Klingelnberg P 65

Tooth contact analysis is a computational simulation that predicts how the measured gear tooth surfaces will contact under load, based on the actual measured geometry of both the ring gear and pinion. TCA outputs include the contact pattern shape and location at different load levels, transmission error (a primary driver of gear noise), and load distribution across the tooth surface. On the P 65, TCA is performed automatically from the measured geometry, providing a prediction of the assembled gear set's noise and load performance without requiring physical assembly and testing.

The P 65 can physically measure the geometry of any bevel gear within its size envelope, including Gleason-format gears. However, the interpretation of results and the closed-loop correction workflow are optimized for Klingelnberg's own gear geometry definitions and KIMOS software format. Gleason-format gears measured on the P 65 can be reported in standard parameters, but the automated correction workflow with Gleason cutting machines is not natively supported.

Both are purpose-built bevel gear measuring machines. The P 65 integrates with Klingelnberg's KIMOS ecosystem and C-series cutting machines; the 350GMS integrates with Gleason's GEMS ecosystem and Phoenix cutting machines. The P 65's TCA and ease-off analysis capabilities are more advanced for engineering analysis; the 350GMS emphasizes production-line measurement throughput. Shops standardized on Klingelnberg cutting should specify the P 65; Gleason cutting shops should specify the 350GMS.

Klingelnberg specifies measurement uncertainty for the P 65 in compliance with VDI/VDE 2612 and 2613 standards for gear measuring instruments. At the P 65's size class, single-pitch deviation measurement uncertainty is typically in the range of 0.5-1.0 micrometers (0.0002-0.0004 in). Contact Klingelnberg or their calibration service for the specific measurement uncertainty values for the P 65 configuration and the gear geometry being measured.

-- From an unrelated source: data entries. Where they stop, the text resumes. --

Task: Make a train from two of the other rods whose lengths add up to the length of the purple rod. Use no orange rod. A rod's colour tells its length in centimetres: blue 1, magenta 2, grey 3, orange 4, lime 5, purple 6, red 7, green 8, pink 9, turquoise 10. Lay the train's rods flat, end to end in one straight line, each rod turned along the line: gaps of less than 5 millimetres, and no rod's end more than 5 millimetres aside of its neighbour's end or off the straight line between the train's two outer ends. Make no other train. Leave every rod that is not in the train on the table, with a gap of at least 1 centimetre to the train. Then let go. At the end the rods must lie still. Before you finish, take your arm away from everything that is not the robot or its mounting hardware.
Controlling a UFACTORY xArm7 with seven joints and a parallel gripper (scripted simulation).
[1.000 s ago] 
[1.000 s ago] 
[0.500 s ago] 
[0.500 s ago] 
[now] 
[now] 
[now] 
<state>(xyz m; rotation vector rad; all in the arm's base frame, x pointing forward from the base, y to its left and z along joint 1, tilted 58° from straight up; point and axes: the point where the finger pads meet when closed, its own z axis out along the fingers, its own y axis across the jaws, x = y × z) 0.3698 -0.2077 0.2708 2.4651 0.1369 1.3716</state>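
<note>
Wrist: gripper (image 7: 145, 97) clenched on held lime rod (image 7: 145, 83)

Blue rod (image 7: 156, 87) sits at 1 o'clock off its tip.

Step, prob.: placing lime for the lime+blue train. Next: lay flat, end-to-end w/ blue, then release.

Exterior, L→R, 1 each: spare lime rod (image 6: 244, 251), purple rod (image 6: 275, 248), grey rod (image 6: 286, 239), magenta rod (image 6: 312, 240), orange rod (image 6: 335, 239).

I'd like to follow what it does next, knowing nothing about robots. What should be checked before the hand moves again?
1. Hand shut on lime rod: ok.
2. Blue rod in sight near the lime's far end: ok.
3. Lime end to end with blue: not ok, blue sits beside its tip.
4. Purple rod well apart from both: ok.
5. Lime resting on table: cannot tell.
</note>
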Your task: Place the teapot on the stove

The P 65 provides best accuracy in a temperature-controlled environment at 20°C ±1°C (68°F ±2°F) with vibration isolation. The integrated thermal compensation system extends the usable temperature range somewhat, but for highest accuracy (DIN 3-4 gear evaluation), a dedicated measurement space with climate control is recommended. Production floor installation is possible with reduced accuracy expectations and thermal compensation active.